Let me park this for the moment and consider what runs parallel to this. If we stick with common sense and conventional wisdom for a moment, and ask what do people talk of as the greatest art, or the 'highest' art, it's not long before we reach the names of, say, Michelangelo or Shakespeare. (Please remember, this is not my hierarchy. I'm giving their names as examples of how these names are often given as examples of 'great art'.)

So the picture I'm painting here is of two parallel common assumptions: there is great knowledge and great art. Pressing on with these two 'great artists for the moment, we know that both of them devoted a huge amount of time and effort to interpreting other art in order to produce their art. Michelangelo's painting and sculptures, Shakespeare's plays frequently represent stories they knew or read or were told. Please take it as read that they each fed in their ideas and feelings and views of people they saw and knew around them into these re-tellings, re-picturings of other stories. 

We have elevated these two artists as having done great things. Understood.

In education, we prioritise the amassing of knowledge. I've read many justifications for this and I'm not arguing about this here and now. I'm raising a question: why is it that we praise and elevate what I'll call 'great interpretation' but we don't give it space and weight in education? Do we think that only a few people can do it? Do we think that when young people do it, it has no value? Or very little value? 

Further, when it comes to looking at stories - the kinds of stories that Michelangelo and Shakespeare interpreted - we do have a sense of what is appropriate to do with stories like that: we write essays, we do comprehension, we do 'unseens'. We don't create new art in the way that Michelangelo and Shakespeare did. Of course, there's a kind of irony in that schools are more likely to be places where we use essays and comprehension as a way of interpreting Shakespeare's interpretations (!) than doing painting, dance, ceramics, poetry or even drama. 

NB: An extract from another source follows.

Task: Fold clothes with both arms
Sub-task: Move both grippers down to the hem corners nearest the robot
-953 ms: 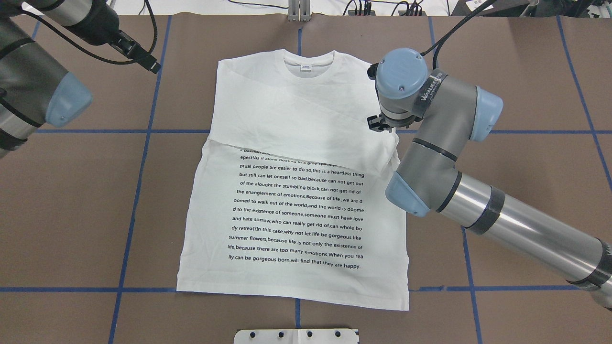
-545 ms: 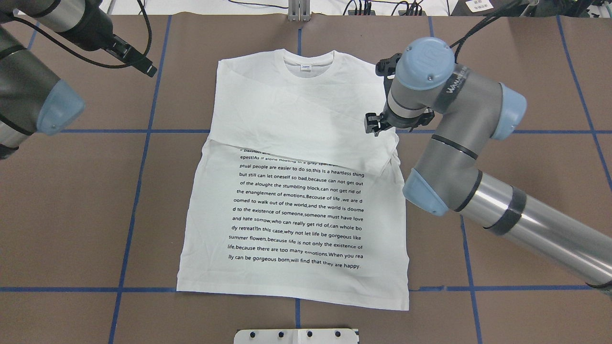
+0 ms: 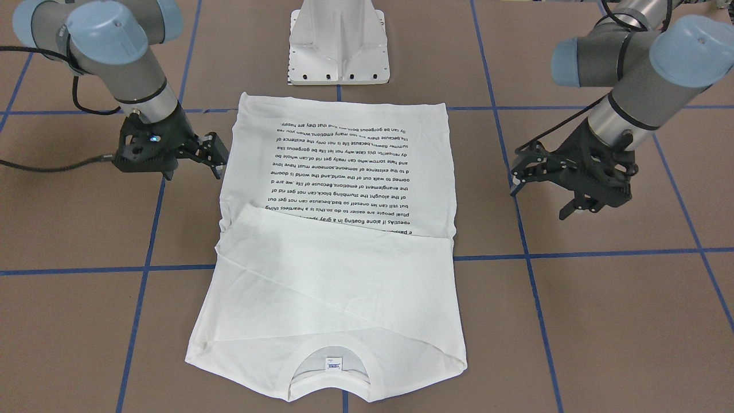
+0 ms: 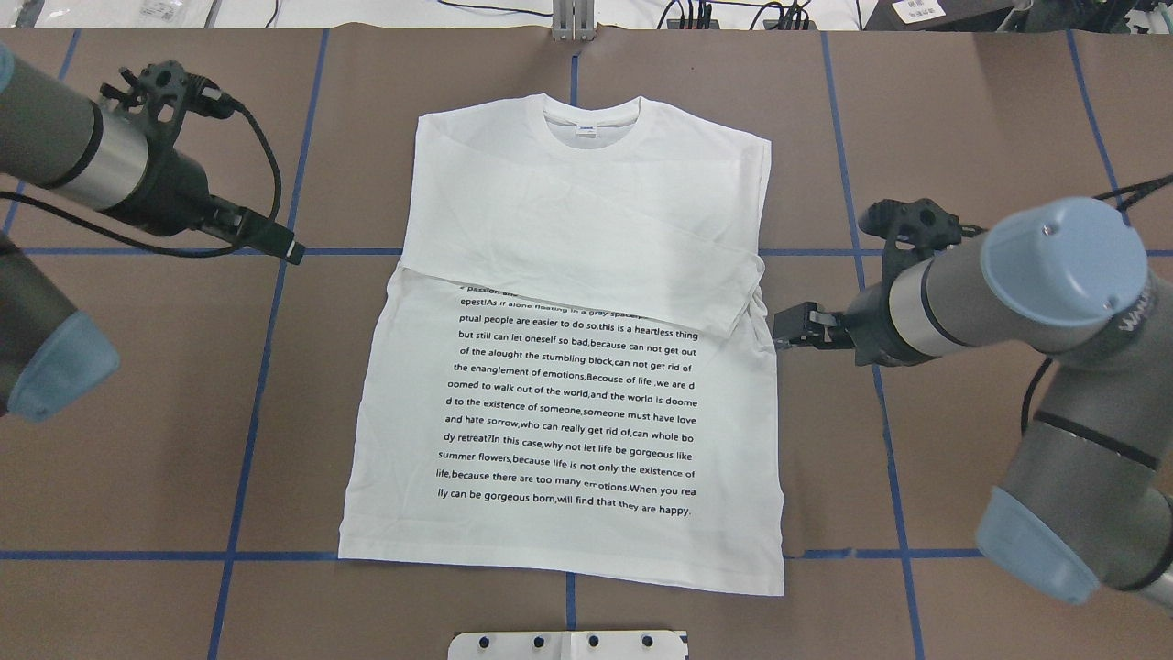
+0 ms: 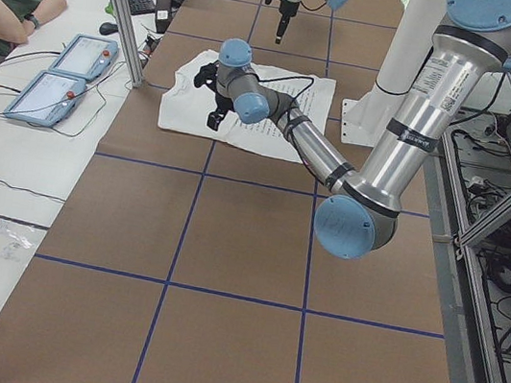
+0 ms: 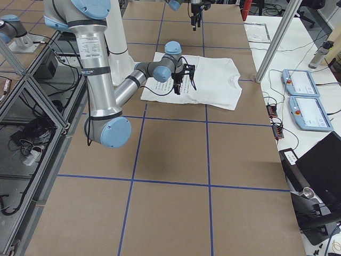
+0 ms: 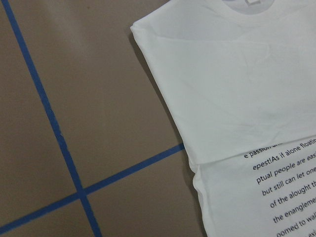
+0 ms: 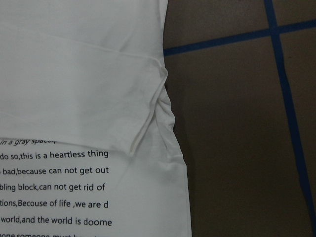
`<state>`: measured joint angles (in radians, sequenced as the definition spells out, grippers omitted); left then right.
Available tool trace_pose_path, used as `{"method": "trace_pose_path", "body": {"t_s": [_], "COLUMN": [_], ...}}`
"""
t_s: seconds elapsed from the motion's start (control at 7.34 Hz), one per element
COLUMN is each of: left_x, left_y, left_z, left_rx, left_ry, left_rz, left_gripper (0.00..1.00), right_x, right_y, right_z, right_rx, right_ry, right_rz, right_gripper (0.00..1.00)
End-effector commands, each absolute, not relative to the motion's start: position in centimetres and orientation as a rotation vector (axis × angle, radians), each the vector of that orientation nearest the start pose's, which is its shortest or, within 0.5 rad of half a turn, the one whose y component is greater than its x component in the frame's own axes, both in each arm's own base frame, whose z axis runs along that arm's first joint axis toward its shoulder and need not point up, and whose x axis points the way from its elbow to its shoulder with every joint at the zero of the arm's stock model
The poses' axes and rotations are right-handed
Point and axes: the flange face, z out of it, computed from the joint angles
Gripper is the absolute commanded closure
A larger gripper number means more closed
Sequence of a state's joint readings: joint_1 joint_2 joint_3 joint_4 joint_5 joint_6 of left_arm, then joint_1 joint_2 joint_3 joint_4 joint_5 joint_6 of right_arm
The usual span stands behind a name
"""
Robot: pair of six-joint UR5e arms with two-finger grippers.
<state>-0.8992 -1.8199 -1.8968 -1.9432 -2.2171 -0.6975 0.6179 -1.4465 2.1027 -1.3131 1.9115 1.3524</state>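
The right gripper point(image 3: 217, 156) has its fingers spread and holds nothing. It hangs just beside the shirt's point(image 4: 568, 412) right edge, level with the spot where a folded sleeve point(image 4: 586, 238) ends in a small bunch of cloth. The left gripper point(image 3: 538, 201) is spread and empty too, and sits a little way off the shirt's left edge, over bare table point(image 4: 137, 412).

Behind them, the right arm point(image 4: 1054, 266) bends in from the robot's right and the left arm point(image 4: 55, 156) from its left.

The shirt lies flat in the middle of the brown table, across the blue tape lines point(image 4: 266, 367) — printed side up, collar point(image 4: 591, 119) away from the robot, hem near the white pedestal point(image 3: 338, 40). The sleeve is folded across the chest and covers the top lines of the print.
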Motion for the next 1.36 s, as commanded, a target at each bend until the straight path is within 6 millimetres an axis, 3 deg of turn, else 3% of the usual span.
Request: {"method": "trace_pose_path", "body": {"t_s": [0.0, 0.14, 0.41, 0.54, 0.82, 1.23], "left_x": [30.8, 33.9, 38.9, 40.7, 43.2, 44.6], "left_y": [-40.0, -36.6, -31.7, -29.8, -26.9, -24.0], "left_z": [37.2, 38.6, 38.9, 38.9, 39.0, 38.6], "left_rx": [0.298, 0.284, 0.206, 0.175, 0.151, 0.122], "left_ry": [1.168, 1.175, 1.173, 1.171, 1.164, 1.136], "left_rz": [0.185, 0.145, 0.088, 0.056, -0.016, 0.029], "left_gripper": [0.0, 0.0, 0.0, 0.0, 0.01, 0.04], "right_x": [-32.9, -33.9, -37.5, -38.1, -38.0, -38.4], "right_y": [-29.9, -27.7, -23.5, -22.7, -21.3, -20.8], "right_z": [34.3, 34.1, 34.5, 34.4, 35.9, 36.3], "right_rx": [0.037, -0.013, 0.05, 0.061, 0.072, 0.083], "right_ry": [-0.971, -0.979, -0.956, -0.972, -0.98, -0.972], "right_rz": [0.252, 0.284, 0.33, 0.325, 0.314, 0.308], "right_gripper": [0.0, 0.0, 0.0, 0.0, 0.0, 0.0]}}
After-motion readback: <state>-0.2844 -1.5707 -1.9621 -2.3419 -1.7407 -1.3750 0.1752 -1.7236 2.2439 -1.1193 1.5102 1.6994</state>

Lying behind this discussion, then, is a question about knowledge. Do people who interpret one art form with another art form use their knowledge of the first art form? Do they acquire or even create knowledge as they create the second art form? I'm someone who thinks so. I also think that we have grown to exclude this from kind of work from the curriculum without really thinking why we've done it. Now, with universities facing a 50% cut in arts subjects, I can see that if that happens, it will have a knock-on effect in secondary and primary schools: in effect, schools will say that that it isn't worth spending time on the arts because there's no visible or immediate outcome in higher education. (Of course not all arts are the kind of 'interpretations' that I've been talking about here. )

So this is meant as a provocation. Why have we reached a point where we have downgraded what is regarded as a high level activity when 'great artists' do it? How did that downgrading happen? Why did it happen? Does it matter?